David Nesting ("NESTING, DAVID M (SBCSI)") wrote to <mailto:[EMAIL PROTECTED]> on 2 August 2004 in "4xx responses for bad query strings?" (<mid:[EMAIL PROTECTED] s.sbc.com>):
I'm trying to determine a proper way to indicate a requested piece of information was not found, where the information is keyed not just on the URI components identifying the HTTP resource, but upon the query string as well.
First you need to eliminate the misunderstanding over "HTTP resource". As far as Web architecture is concerned, URIs like
"http://example.com/path/display"
and
"http://example.com/path/display?page"
are nearly opaque and their respective resources have no inherent relationship. The second URI, with the query string, identifies a first-class HTTP resource.
If, however, one of those "logical" pages doesn't exist, with what HTTP response code should this resource respond?
In short, one of 200 OK, 204 No Content, or 404 Not Found.
The choice depends on what you want to convey.

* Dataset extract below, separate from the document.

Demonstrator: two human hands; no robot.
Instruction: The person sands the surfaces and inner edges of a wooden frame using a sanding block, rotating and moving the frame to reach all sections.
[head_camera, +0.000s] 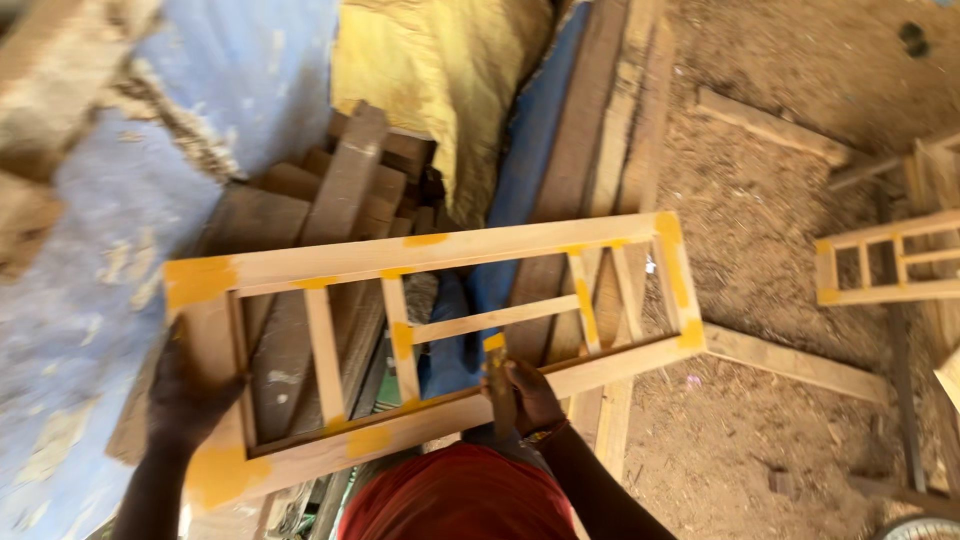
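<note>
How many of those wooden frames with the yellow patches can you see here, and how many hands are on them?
Wooden frames with yellow patches: 2, the big frame being held and a smaller frame on the dirt floor to the right.
Hands on the big frame: 2, left hand and right hand.
Total: 4

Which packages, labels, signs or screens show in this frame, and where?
None in view: no package, label, sign or screen.
Nearest to markings are the yellow filler patches at the joints of the wooden frame, which the left hand and right hand hold.
</note>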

My first thought was to use a 404 response, but it can be argued pretty convincingly that this response code indicates the HTTP resource itself (the "display" resource) is missing, when it's not.
You'll find at least this humble correspondent resistant to such argument. For more authoritative answers, direct your question to the World Wide Web Consortium's Technical Architecture Group (TAG), the authors of the HTTP/1.1 specification in RFC 2616, the authors of the URI specification in RFC 2396, or the contributors to the revision of RFC 2396. (Granted, there are plenty who belong to more than one of those groups.)
It's just the *query* to that resource failed to return any content.
But why and how did it fail to return content? Details about your situation would help.
Imagine an English-language dictionary service that allows queries of the form http://example.info/lexicon?term=<input-term> . An HTTP request with a Request-URI of "http://example.info/lexicon?term=ant" should yield "200 OK" with definitions of the word "ant" in the response entity body.
If a word were recognized as belonging to the English language but had no definition available from the lexicon (just play along for the sake of example), a response of "204 No Content" would be best. A 204 response signals to crawlers as well as to human users that there is no definition available there.
If the input term did not form a word recognized as belonging to the English language, a response of "404 Not Found" would be best.
My second thought was to use a 403, since that could be interpreted as just a generic refusal to handle the request.
This seems at the margins of acceptable practice, but I'm having a difficulty in explaining my position.
I don't think a 500-series error would be appropriate, because that implies a problem with the server, not with the request.
I agree.
It could also be argued that the resource itself is operating correctly and the request was fine and is getting a valid response (of "no such content"), therefore it should use a 200 response code. The problem with this, though, is that search engines will end up indexing it as though it were legitimate, which is not desirable**.
So would "204 No Content" suffice?
I'm a little curious to know if there is a recommended practice here.
I don't know of any, but what I don't know could fill an encyclopedia.
Many HTTP response codes tie themselves with the presence, absence or abilities of the HTTP *resource* itself, without discussing resources that may change behavior based upon a query string.
I refer to my opening position in this message that the URI with a query string identifies a separate and full-fledged resource.
-- Etan Wexler.